Oui, elle sait bien que la catastrophe ce n’est pas l’allocution, la catastrophe personne ne l’a vue venir. La catastrophe même pas peur, elle est loin au-delà des frontières dans un pays qu’elle ne connaît même pas. Et le 12, bling ça lui tombe dessus, elle ne pourra plus mettre le nez dehors à partir du 16. Le 13, oui elle pourra encore, dernier jour d’école, le virus doit être coincé à la frontière ou retenu par des impératifs qui lui échappent. Sacré 12 qui reste gravé. Et puis, y’a eu ce fameux 16 où Manon entend que c’est la guerre. Le président est sur l’écran, ses parents sont devant. Ce jour-là tout a basculé. Ses parents, médusés, lui ont laissé un goût amer dans le cœur. Elle n’a pas posé de questions. La gravité venait de lui tomber dessus, adieu l’insouciance.
Depuis, – le dehors – lui manque. Elle voudrait revenir en arrière pour se fabriquer un trop de souvenirs qu’elle pourrait rappeler à elle en cas de besoin urgent, parce que là, c’est urgent l’appel du dehors. Du haut de son balcon minuscule, elle rêve à des jours meilleurs. Des jours faits de jeux, de cache-cache, de roulades dans l’herbe, de cris d’enfants autour d’elle et même d’engueulades de maman, car elle n’est pas rentrée tout de suite dès qu’elle l’a appelée. Ho oui, revenir avec une robe tachée de vert et de boue, les cheveux ébouriffés, les ongles sales, les joues rouges et sauter dans un bain brûlant. Retrouver l’avant dont elle n’a pas su profiter car déposé sur un plateau nommé toujours. Trois mois, à l’âge de raison, c’est comment dire ? Plus jamais. Maintenant, elle se réfugie sur le balcon pendant que ses parents restent bloqués sur l’écran des nouvelles. Elle ne les houspille pas non, elle a peur, peur d’à peu près tout. Un microbe destructeur se déploie en halo autour de leur petite vie. Tout s’est étréci.

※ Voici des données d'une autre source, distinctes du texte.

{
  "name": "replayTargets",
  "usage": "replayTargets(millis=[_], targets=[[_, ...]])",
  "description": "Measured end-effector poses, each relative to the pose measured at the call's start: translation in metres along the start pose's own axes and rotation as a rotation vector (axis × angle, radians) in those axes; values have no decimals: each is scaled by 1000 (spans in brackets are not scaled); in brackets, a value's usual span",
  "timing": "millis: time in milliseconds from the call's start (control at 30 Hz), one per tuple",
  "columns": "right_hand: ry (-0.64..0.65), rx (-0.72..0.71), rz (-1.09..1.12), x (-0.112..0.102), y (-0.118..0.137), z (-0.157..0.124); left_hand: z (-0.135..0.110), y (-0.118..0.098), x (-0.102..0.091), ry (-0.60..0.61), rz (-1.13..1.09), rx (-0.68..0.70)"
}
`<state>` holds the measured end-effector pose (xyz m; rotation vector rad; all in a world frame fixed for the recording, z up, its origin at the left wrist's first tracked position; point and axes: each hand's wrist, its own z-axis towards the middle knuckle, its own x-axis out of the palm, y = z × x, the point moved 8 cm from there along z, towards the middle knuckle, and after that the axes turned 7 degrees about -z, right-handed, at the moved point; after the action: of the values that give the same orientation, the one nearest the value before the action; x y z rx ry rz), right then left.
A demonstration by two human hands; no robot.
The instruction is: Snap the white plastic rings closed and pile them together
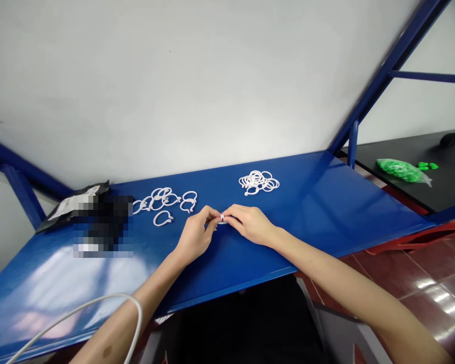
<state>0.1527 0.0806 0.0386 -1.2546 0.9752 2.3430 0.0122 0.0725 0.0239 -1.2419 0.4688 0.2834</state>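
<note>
Head view, near to far. Lower left foreground: a white cable (pixel 98 309) arcs across the left forearm. Centre: the left hand (pixel 194 235) and right hand (pixel 251 223) meet fingertip to fingertip just above the blue tabletop (pixel 318 212). The fingers of both are pinched on one small white ring (pixel 222 218), held between them and largely hidden by the fingertips. Beyond the left hand: loose rings (pixel 163 201), white, lying singly and in overlapping pairs on the tabletop. Beyond the right hand, well apart from the loose ones: a compact ring pile (pixel 258 182). Far left: a black bag (pixel 84 194) with a pale label, partly blurred. Far right, on a separate black surface (pixel 420 192): a clear bag of green pieces (pixel 400 170), with a few green pieces beside it. Background: white wall (pixel 197 76) and blue frame struts (pixel 387 68).
</note>
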Motion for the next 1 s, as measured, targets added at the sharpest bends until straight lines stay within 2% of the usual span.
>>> replayTargets(millis=[133,300,500,567,667,767,833,1000], targets=[[3,-68,-56,-1,7,-2,-3,-3,1,-35,55,47],[36,-118,-157,3,10,-3,-7,-8,5,-39,153,174],[-28,-1,-101,2,-6,6,5,-6,1,7,290,204],[-84,42,-81,-6,-18,9,10,-5,-9,-20,399,233],[-223,160,-154,-29,-46,9,15,4,-32,-78,620,226],[-398,342,-275,-58,-83,1,18,24,-49,-44,796,149],[-468,422,-341,-71,-104,-5,18,34,-55,-24,855,108],[-490,452,-355,-74,-137,-8,18,42,-62,-45,848,65]])
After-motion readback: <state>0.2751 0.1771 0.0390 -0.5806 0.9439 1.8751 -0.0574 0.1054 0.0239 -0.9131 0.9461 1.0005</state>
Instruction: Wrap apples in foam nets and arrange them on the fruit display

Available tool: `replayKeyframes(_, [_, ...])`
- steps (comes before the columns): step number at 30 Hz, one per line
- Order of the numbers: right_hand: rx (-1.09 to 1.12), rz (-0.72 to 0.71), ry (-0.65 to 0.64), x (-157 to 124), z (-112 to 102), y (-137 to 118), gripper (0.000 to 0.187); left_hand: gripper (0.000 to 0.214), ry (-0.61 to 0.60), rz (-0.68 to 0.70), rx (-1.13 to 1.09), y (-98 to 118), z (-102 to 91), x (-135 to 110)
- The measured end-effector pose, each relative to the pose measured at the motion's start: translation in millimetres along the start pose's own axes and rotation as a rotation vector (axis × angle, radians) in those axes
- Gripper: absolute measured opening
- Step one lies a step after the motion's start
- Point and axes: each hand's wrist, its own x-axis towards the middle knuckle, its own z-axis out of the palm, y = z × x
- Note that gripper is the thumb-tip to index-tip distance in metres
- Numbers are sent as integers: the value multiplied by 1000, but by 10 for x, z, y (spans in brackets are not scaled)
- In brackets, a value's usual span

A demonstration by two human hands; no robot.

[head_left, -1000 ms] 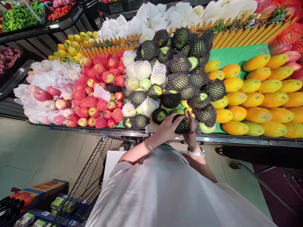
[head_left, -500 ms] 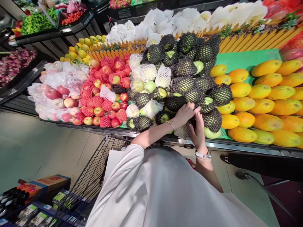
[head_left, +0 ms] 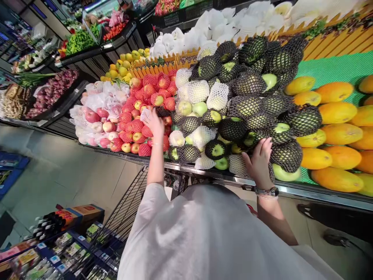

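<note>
My left hand (head_left: 154, 123) reaches out over the red-netted apples (head_left: 132, 126), its fingers stretched onto a white-netted fruit (head_left: 145, 114) among them. My right hand (head_left: 258, 161), with a watch on the wrist, lies with fingers apart against the front of the pile of black-netted green fruit (head_left: 247, 105), touching a netted fruit (head_left: 287, 155) by the shelf edge. Neither hand lifts anything.
Yellow-orange mangoes (head_left: 335, 134) fill the green mat at the right. White-netted pears (head_left: 198, 91) and plastic-wrapped apples (head_left: 96, 114) lie in the same display. A wire shopping cart (head_left: 125, 217) stands in front of me. Boxed goods (head_left: 78, 214) sit low left, and vegetable bins (head_left: 52, 91) stand far left.
My left hand left the black-netted fruit and swung left to the red apples. My right hand stayed at the front of the black-netted pile. The view has shifted left.
</note>
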Motion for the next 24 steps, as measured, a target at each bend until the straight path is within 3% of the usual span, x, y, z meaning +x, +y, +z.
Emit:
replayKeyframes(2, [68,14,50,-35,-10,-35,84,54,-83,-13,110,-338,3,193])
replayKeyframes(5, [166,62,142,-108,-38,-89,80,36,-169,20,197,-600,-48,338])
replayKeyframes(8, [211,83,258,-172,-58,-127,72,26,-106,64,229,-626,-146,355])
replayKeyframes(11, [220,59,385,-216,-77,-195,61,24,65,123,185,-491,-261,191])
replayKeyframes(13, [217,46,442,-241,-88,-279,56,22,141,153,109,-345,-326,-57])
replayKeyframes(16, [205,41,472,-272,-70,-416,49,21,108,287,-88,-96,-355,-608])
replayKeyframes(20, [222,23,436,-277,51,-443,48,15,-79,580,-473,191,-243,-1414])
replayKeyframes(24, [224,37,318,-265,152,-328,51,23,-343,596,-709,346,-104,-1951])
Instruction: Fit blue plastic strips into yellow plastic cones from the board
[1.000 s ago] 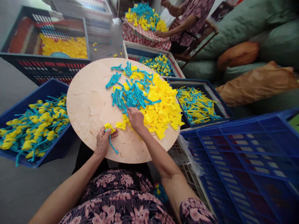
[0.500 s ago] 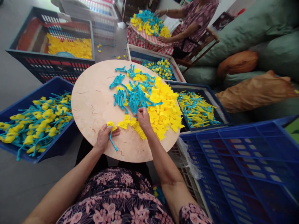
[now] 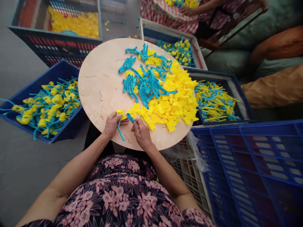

Planquée sur son balcon, elle échappe à l’humeur maussade de la maisonnée. Tristesse, silence, yeux vides, gestes mécaniques ordonnés et bien huilés encombrent le dedans. L’ennui s’installe, s’incruste, étouffe la vie, c’est ça qui les détruit. Le Coronavirus n’est pas rentré chez eux, l’idée d’être contaminés a été la plus forte et s’est insinuée vicieusement dans l’âme de ses parents qui s’affaissent de jour en jour. Elle assiste à leur dégringolade et refuse de s’effondrer avec eux. Elle les observe depuis dehors au travers de la vitre. Elle entrouvre la porte du balcon, s’approche doucement du canapé, se plante bien en face d’eux, la poupée bien calée dans le creux de ses bras. Quelques pensées flottent en elle, mais les mots se coincent, hésitent, sont inaudibles. Une petite larme dégouline le long de sa joue. Ce qu’on vit tous les trois, c’est pire que le virus. Vous deux sur l’écran et moi sur le balcon avec, pour compagnie, mon unique poupée. Quel chercheur pour nous protéger contre le chagrin qui embarrasse nos vies ? Papa, maman j’ai besoin de vous maintenant pour rêver à demain. Elle se lève soudain, fouille dans les CD et en découvre un, entendu chez ses grands-parents. Sa mamé disait toujours que les chansons lui donnaient du baume au cœur. Manon ne comprenait pas trop ce que ça voulait dire, mais elle se retrouvait dans les bras de sa mamé qui la faisait tourner, tourner, tourner, jusqu’aux éclats de rire en fredonnant avec Trénet qui hurlait derrière elles : Y’a de la joie, bonjour, bonjour les hirondelles Y’a de la joie dans le ciel par dessus les toits Y’a de la joie et du soleil dans les ruelles Ya de la joie partout, y’a de la joie Elle glisse le CD dans la platine, tourne le bouton du son au maximum, et se met à tourner, tourner, tourner avec sa poupée, en quête d’éclats de rire et de bras qui la serrent.